The person who provides the most assistance to the incapacitated loved one is referred to as the “primary” informal caregiver. This caregiver usually coordinates additional help from others, unpaid and paid. Around 75% of informal primary caregivers are women (ASPE and AoA, 1998). Many are spouses. Unfortunately, the more disabled the person in need of care, the more likely it is that the spouse is the primary caregiver. This can be very difficult, as he or she often has their own health concerns.

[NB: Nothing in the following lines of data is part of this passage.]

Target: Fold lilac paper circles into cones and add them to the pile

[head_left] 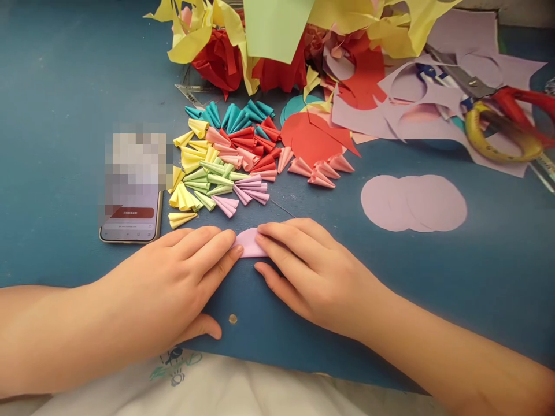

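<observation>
My left hand [182, 277] lies flat on the blue table [65, 115], its fingertips pressing the left edge of a folded lilac paper piece [248, 244]. My right hand [303, 268] rests flat beside it, with fingertips pressing on the same piece from the right. Most of the paper is hidden under my fingers. Just beyond lies a heap of several small folded paper cones [229, 162] in teal, red, pink, yellow, green and lilac.
Two overlapping lilac paper circles [414, 203] lie to the right. A phone [132, 199] lies to the left. Paper scraps [303, 46] in red, yellow and green pile at the back. Scissors [498, 110] with red and yellow handles rest on lilac offcuts at the far right.
</observation>
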Demonstrator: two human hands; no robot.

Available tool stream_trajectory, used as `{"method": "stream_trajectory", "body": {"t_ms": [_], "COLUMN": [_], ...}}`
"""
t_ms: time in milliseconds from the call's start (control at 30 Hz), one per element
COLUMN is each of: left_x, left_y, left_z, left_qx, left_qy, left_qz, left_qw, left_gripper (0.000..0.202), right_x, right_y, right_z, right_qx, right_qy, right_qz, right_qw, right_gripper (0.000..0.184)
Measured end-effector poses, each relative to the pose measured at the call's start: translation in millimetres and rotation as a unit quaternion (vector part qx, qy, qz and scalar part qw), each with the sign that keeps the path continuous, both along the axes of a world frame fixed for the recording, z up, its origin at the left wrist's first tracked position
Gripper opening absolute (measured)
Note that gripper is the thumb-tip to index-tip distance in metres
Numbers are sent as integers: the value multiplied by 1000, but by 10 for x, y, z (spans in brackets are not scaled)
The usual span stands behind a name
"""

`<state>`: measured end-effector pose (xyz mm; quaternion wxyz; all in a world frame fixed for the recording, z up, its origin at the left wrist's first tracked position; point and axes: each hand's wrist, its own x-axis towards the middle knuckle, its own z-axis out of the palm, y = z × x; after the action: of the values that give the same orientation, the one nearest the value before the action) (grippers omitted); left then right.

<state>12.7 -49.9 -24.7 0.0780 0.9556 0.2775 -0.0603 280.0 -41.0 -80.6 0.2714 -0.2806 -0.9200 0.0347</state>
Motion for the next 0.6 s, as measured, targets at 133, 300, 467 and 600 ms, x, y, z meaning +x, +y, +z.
{"method": "stream_trajectory", "body": {"t_ms": [133, 300, 467, 600], "left_x": [-5, -9, -23, -48], "left_y": [-9, -25, -37, -32], "left_z": [-5, -8, -70, -144], "left_qx": [-7, -9, -4, 19], "left_qy": [-6, -23, -33, -37], "left_qz": [0, 12, 18, -10], "left_qw": [1000, 1000, 999, 999], "left_gripper": [82, 90, 88, 102], "right_x": [-4, -17, -22, -19], "right_y": [-2, -4, -11, -6], "right_z": [-7, 0, 8, 8], "right_qx": [-4, -12, -11, -10], "right_qy": [6, 0, -4, 0], "right_qz": [-1, -3, -6, -2], "right_qw": [1000, 1000, 1000, 1000], "right_gripper": [17, 20, 25, 27]}}
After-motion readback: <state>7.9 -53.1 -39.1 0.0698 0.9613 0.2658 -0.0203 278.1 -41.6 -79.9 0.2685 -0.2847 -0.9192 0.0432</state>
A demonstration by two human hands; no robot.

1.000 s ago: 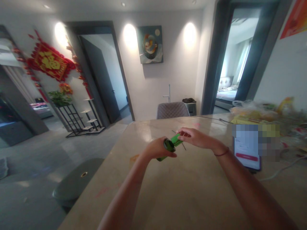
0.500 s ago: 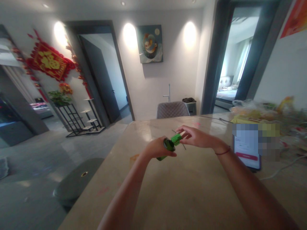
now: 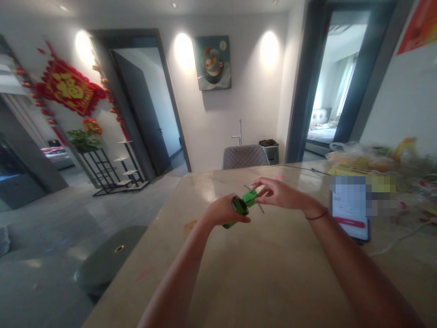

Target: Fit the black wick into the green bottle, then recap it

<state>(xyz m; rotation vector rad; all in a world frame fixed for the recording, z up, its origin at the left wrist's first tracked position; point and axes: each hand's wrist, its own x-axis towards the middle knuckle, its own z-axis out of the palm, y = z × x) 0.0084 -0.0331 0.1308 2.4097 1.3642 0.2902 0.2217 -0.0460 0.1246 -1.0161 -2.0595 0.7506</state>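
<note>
My left hand (image 3: 223,210) is wrapped around a dark green, round-ended object (image 3: 239,206) whose lower part shows below the palm. Its glossy end faces up and toward me; I cannot tell its exact kind. A bright green ribbed piece (image 3: 250,197) meets that end on the right. The fingers of my right hand (image 3: 269,192) are closed on the ribbed piece from its far right side. A thin dark stick (image 3: 261,208) pokes out below those fingers, and a thin dark tip shows above them. Both hands are held over the beige table (image 3: 259,269).
At right a phone (image 3: 348,209) stands tilted with its screen lit, near a white cable (image 3: 396,241) and piled plastic bags (image 3: 365,155). A grey quilted chair (image 3: 246,157) is beyond the far edge. A green round stool (image 3: 112,255) stands at left.
The bright green ribbed piece appears slightly turned, its ribs facing differently. Both hands keep the same grip, and the whole view has shifted very slightly.
</note>
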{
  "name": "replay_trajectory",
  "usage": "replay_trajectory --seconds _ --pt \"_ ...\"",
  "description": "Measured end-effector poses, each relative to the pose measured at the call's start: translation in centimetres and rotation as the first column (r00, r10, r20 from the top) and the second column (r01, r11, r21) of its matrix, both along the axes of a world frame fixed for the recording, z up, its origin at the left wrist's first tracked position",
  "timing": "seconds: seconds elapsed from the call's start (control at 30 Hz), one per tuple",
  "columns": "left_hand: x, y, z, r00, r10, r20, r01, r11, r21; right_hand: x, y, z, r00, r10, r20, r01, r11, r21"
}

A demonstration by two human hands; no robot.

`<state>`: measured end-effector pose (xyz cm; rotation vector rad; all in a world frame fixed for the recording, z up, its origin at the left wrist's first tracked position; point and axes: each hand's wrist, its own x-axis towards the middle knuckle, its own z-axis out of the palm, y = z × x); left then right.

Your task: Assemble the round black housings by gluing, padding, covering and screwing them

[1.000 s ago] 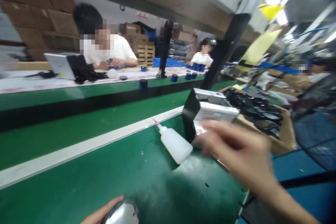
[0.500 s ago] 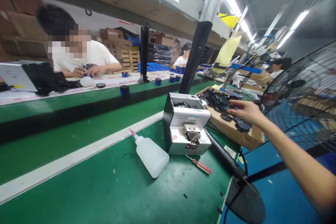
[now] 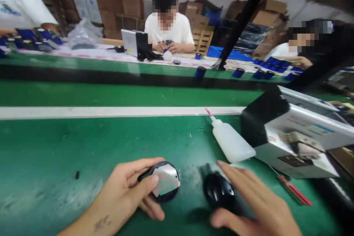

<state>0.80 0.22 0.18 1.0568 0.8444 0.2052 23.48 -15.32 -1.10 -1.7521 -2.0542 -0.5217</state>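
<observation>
My left hand (image 3: pixel 129 190) grips a round black part with a silvery plate (image 3: pixel 165 181) on the green bench (image 3: pixel 83 147), thumb on the plate and fingers curled round the rim. My right hand (image 3: pixel 254 206) holds a round black cap (image 3: pixel 219 191) just to the right, index finger over its top and thumb beneath. The two round parts lie a short gap apart near the bench's front edge.
A white squeeze bottle (image 3: pixel 231 142) with a red nozzle lies behind my right hand. A white and black box-shaped device (image 3: pixel 298 136) stands at the right, a red-handled screwdriver (image 3: pixel 294 191) before it. Beyond the green belt (image 3: pixel 124 94), other people sit among small blue cylinders (image 3: pixel 199 71).
My right hand has come back from the box of black caps at the right, now with a black cap. My view dropped to the bench, where my left hand and its round part show again.
</observation>
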Motion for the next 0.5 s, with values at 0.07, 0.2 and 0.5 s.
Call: replay_trajectory --seconds 0.07,0.2,0.5 --pt "-0.2 0.0 -0.1 0.998 0.044 0.036 -0.043 0.999 -0.018 1.9 -0.9 1.5 0.996 0.072 0.045 -0.066 0.992 -0.108" --pt "-0.5 0.0 -0.9 0.993 0.048 0.104 -0.044 0.998 -0.04 3.1 -1.8 2.6 0.976 0.156 0.15 -0.092 0.927 -0.364" --pt "-0.9 -0.3 -1.1 0.991 0.044 0.124 -0.037 0.998 -0.059 3.2 -1.2 2.0 0.975 0.206 0.077 -0.17 0.928 -0.33"
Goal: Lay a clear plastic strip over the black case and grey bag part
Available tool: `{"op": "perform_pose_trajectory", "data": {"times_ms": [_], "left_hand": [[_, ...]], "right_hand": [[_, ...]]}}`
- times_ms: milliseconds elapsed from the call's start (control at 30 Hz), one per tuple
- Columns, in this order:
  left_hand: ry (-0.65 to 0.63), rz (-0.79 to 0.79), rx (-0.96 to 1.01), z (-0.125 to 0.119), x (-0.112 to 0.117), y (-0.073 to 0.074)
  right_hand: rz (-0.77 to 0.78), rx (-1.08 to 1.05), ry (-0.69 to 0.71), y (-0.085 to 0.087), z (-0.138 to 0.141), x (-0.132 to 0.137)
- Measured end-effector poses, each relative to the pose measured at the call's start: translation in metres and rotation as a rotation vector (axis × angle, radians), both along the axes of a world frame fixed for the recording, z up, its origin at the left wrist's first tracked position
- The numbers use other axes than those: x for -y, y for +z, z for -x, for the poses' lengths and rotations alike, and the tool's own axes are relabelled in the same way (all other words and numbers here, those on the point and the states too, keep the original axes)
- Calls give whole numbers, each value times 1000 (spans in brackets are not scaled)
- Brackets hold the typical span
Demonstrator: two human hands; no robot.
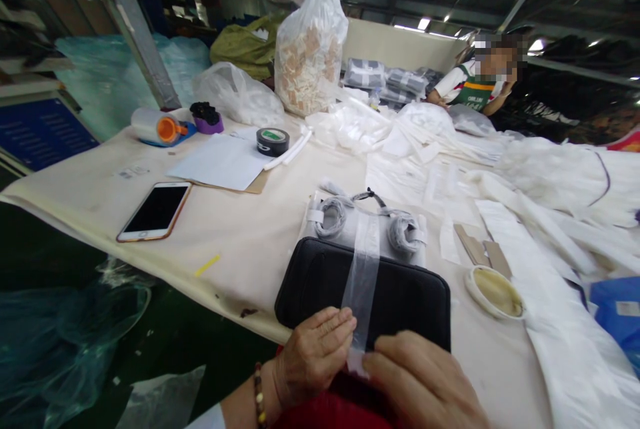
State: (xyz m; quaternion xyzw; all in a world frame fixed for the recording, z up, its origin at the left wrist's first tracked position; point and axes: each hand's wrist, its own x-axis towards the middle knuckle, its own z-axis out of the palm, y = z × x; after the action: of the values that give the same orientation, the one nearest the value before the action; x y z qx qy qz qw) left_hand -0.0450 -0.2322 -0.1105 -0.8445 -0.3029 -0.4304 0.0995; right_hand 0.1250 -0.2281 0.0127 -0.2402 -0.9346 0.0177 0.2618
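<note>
A black zippered case (400, 296) lies at the table's near edge. A strip of clear plastic film (364, 262) runs down over its middle. My left hand (320, 348) rests on the case's near edge beside the strip, fingers stretched out and together. My right hand (425, 379) is closed at the strip's lower end, with its fingertips partly hidden and slightly blurred. Behind the case, two coiled handles wrapped in grey-white covering, a left coil (332, 216) and a right coil (403, 232), sit on a plastic-covered part.
A phone (155, 211), a roll of black tape (273, 141) and paper sheets (225, 161) lie to the left. On the right are a shallow round dish (495, 292) and white film strips (565, 322). A filled plastic bag (310, 56) stands behind; a co-worker (477, 86) is at the far right.
</note>
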Motion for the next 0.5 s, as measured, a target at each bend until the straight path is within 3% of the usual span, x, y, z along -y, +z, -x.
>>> {"op": "perform_pose_trajectory", "data": {"times_ms": [200, 500], "left_hand": [[-15, 113, 149, -4, 2, 2], [-59, 136, 114, 0, -1, 1]], "right_hand": [[91, -157, -33, -11, 4, -61], [177, -174, -208, -47, 9, -87]]}}
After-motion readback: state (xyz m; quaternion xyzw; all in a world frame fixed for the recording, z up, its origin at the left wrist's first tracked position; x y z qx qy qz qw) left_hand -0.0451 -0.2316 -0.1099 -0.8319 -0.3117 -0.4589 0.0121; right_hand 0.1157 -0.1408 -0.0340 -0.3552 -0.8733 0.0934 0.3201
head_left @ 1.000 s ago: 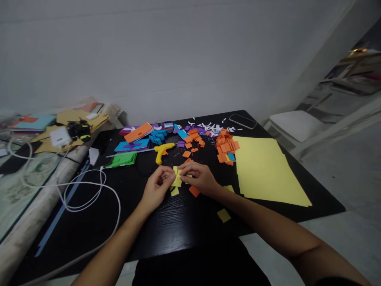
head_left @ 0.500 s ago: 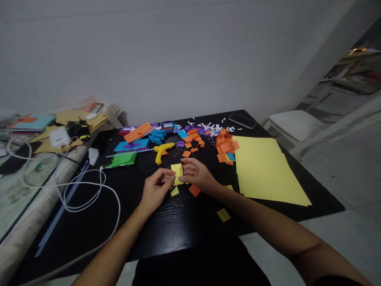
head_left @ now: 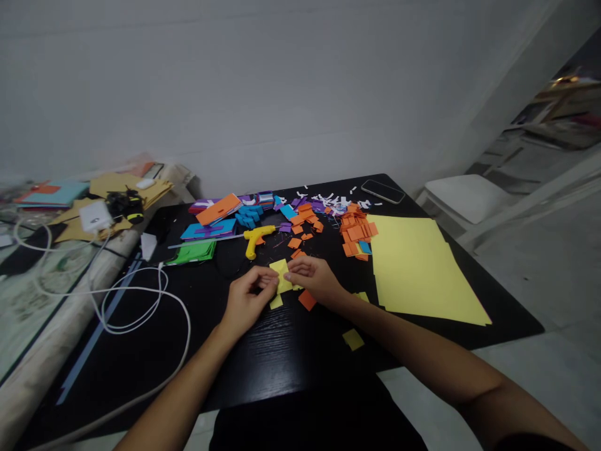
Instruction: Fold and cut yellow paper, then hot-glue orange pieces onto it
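Both my hands meet over a small yellow paper piece (head_left: 282, 276) on the black table (head_left: 282, 351). My left hand (head_left: 247, 299) pinches its left edge with curled fingers. My right hand (head_left: 314, 279) pinches its right side, fingers bent over it. A loose yellow scrap (head_left: 276, 302) and an orange square (head_left: 307, 300) lie just below the hands. Another yellow square (head_left: 353, 339) rests nearer to me, beside my right forearm.
A yellow glue gun (head_left: 256, 238) lies just beyond the hands. Orange squares (head_left: 357, 233), purple and blue cut pieces, and coloured paper stacks (head_left: 211, 219) spread behind. Large yellow sheets (head_left: 417, 269) cover the right. A phone (head_left: 382, 190) lies far back; white cable (head_left: 141, 300) loops left.
My right hand has come back down onto the yellow piece, and both hands have closed in on it again. The paper sits lower and more tilted than half a second ago.
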A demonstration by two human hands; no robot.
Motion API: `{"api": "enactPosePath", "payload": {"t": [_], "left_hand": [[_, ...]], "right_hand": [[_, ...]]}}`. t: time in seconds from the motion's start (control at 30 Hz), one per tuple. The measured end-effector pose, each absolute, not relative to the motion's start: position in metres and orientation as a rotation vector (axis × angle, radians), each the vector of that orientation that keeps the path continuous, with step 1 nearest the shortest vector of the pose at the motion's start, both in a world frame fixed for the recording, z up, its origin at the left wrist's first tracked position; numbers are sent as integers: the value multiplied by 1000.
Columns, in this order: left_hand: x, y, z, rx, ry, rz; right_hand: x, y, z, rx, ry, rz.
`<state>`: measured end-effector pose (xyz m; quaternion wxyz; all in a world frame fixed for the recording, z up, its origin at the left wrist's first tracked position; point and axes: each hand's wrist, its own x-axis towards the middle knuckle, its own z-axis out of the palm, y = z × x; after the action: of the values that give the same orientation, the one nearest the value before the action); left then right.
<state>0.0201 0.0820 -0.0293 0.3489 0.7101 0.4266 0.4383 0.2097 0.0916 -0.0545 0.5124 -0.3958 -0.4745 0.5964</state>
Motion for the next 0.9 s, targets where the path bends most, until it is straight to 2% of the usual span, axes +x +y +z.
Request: {"api": "enactPosePath", "payload": {"t": [0.23, 0.53, 0.8, 0.9], "left_hand": [[19, 82, -34, 1914, 1100, 1026], [19, 84, -30, 2251, 1202, 900], [7, 101, -30, 2214, 1489, 931], [4, 124, -22, 2190, 1743, 782]], "right_hand": [[215, 96, -49, -970, -1161, 1345], [246, 118, -38, -1141, -1009, 1066], [262, 129, -34, -1117, -709, 1130], [264, 131, -34, -1103, -677, 1164]]}}
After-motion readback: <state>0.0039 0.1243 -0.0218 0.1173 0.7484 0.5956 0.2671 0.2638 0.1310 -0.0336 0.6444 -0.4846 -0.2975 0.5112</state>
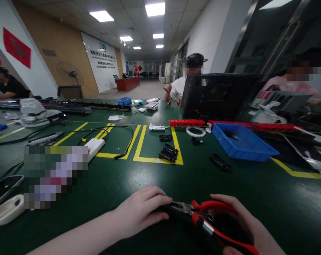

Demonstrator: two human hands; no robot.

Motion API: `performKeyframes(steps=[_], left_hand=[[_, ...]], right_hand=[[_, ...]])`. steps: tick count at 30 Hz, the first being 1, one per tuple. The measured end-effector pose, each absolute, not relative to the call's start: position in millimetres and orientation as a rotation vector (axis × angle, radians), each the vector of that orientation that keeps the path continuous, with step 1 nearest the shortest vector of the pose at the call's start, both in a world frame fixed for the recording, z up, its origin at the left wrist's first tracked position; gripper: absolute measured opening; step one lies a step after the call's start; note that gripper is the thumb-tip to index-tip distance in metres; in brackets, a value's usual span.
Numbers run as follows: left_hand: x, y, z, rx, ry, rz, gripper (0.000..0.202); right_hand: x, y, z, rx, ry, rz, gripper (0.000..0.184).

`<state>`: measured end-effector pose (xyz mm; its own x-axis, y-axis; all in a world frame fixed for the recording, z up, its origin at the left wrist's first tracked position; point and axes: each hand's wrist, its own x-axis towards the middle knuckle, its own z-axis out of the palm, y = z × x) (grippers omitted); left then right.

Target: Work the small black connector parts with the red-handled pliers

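- As I follow the work from my remote post, the person's right hand (pixel 237 219) has its grip clenched round the handles of the red-and-black pliers with a metal nose (pixel 207 227), over the near edge of the green-topped desk (pixel 133 179), right of that edge's middle.
- The pliers point left, their nose reaching the fingertips of the left hand (pixel 147 207), which comes in from the near left corner.
- Thumb and fingers of that left grip bend together beside a dark patch at the nose; I cannot tell whether they are grasping anything.
- Farther from the near edge, I see three small, elongated black pieces (pixel 167 156) inside a yellow tape rectangle (pixel 140 141), the nearer two touching.
- Another elongated black piece (pixel 221 162) lies outside the tape, toward the right edge.
- Closer to the right edge I make out a blue plastic tray (pixel 250 156) with a dark object in it, and a white ring (pixel 196 135) to its left.
- Toward the far edge stands a large black panel (pixel 216 95); a person in a white top (pixel 176 88) sits behind it.
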<state>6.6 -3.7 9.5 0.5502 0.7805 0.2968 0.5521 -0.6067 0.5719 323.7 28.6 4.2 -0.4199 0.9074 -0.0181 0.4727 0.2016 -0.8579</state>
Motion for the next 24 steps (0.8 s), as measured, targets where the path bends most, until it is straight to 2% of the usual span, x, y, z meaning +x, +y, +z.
performKeyframes(steps=[6, 12, 16, 24], left_hand=[[8, -4, 8, 2.415, 1.079, 0.796, 0.034], [10, -5, 8, 2.446, 1.104, 0.789, 0.034], [11, -5, 7, 2.514, 1.099, 0.809, 0.033], [13, -4, 3, 2.653, 1.075, 0.766, 0.029]], right_hand=[[330, 41, -1, -1.226, -2.132, 1.146, 0.078], [330, 40, 6, -1.37, -2.281, 0.846, 0.075], [326, 38, 7, -1.49, -2.381, 0.698, 0.08], [315, 42, 10, -1.313, -2.564, 0.604, 0.072]])
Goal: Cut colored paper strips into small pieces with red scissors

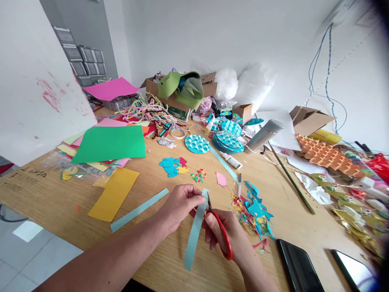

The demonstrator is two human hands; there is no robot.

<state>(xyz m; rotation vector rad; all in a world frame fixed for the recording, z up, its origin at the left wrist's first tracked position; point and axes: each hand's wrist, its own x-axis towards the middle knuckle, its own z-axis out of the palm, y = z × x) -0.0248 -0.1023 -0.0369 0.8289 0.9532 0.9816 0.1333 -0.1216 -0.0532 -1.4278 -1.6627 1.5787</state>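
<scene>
My left hand [184,202] pinches a light blue paper strip [195,235] near its upper end; the rest of the strip slants down toward me. In my right hand [223,229] is a pair of scissors [225,239] with red handles, its blades pointing up beside the strip's top end. Whether the blades touch the paper I cannot tell. A second light blue strip [139,210] lies flat on the table to the left. Beyond my hands are blue, red and yellow paper fish [170,166], a small pile of paper bits [198,175] and a pink paper square [221,179].
Green paper [112,142] and yellow paper [117,192] lie left. Blue paper scraps [258,209] and two phones [299,263] are right. Farther back stand a grey cylinder [264,136], blue scaled discs [227,142] and a cardboard box [152,87]. A green stick [291,178] lies right.
</scene>
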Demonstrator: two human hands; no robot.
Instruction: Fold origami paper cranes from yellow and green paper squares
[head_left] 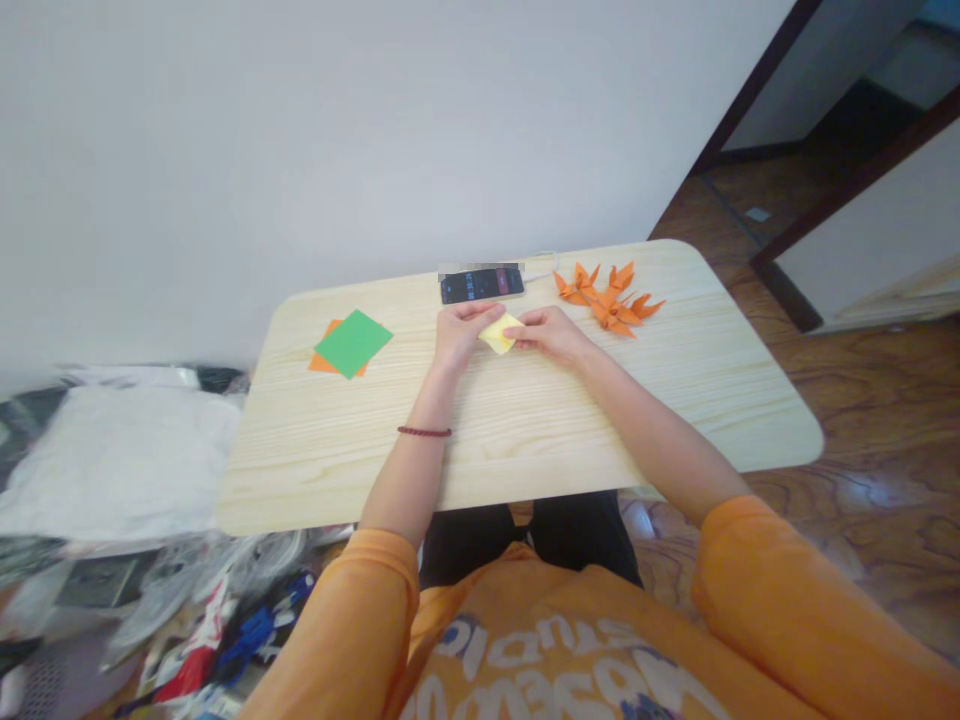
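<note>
A small folded piece of yellow origami paper (496, 338) is held between both hands over the middle of the table. My left hand (459, 335) pinches its left and upper edge, with the thumb at the top. From the other side, my right hand (553, 335) grips the right edge between thumb and fingers. How the paper's inner folds lie is too small to make out. Just beyond the hands lies a phone (481, 285) with a lit screen. Several folded orange paper cranes (611, 300) sit in a cluster right of my right hand.
On the left of the wooden table (322, 460) lie a green paper square (354, 343) and an orange sheet (322, 362) under it. A white cable (541, 272) runs from the phone. A white wall (360, 140) stands behind; bags and clutter (247, 610) fill the floor at left.
</note>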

A recent study estimates these people lose about $660,000 in wage wealth over their lifetime because of work sacrifices. And estimates of productivity losses to businesses because of time off for caregiving range from $11 billion to $29 billion yearly. The average amount of time informal caregivers provide assistance is 4.5 years but 20% will provide care for 5 years or longer. As much as relatives may wish to bear the full burden of a family's care on their own, eventually both energy and finances will burn out. LTC insurance provides assistance for both of these scenarios, as it provides not only the financial support necessary to sustain outside care, but also the emotional peace-of-mind in knowing that your family's health is guaranteed for as long as you may need.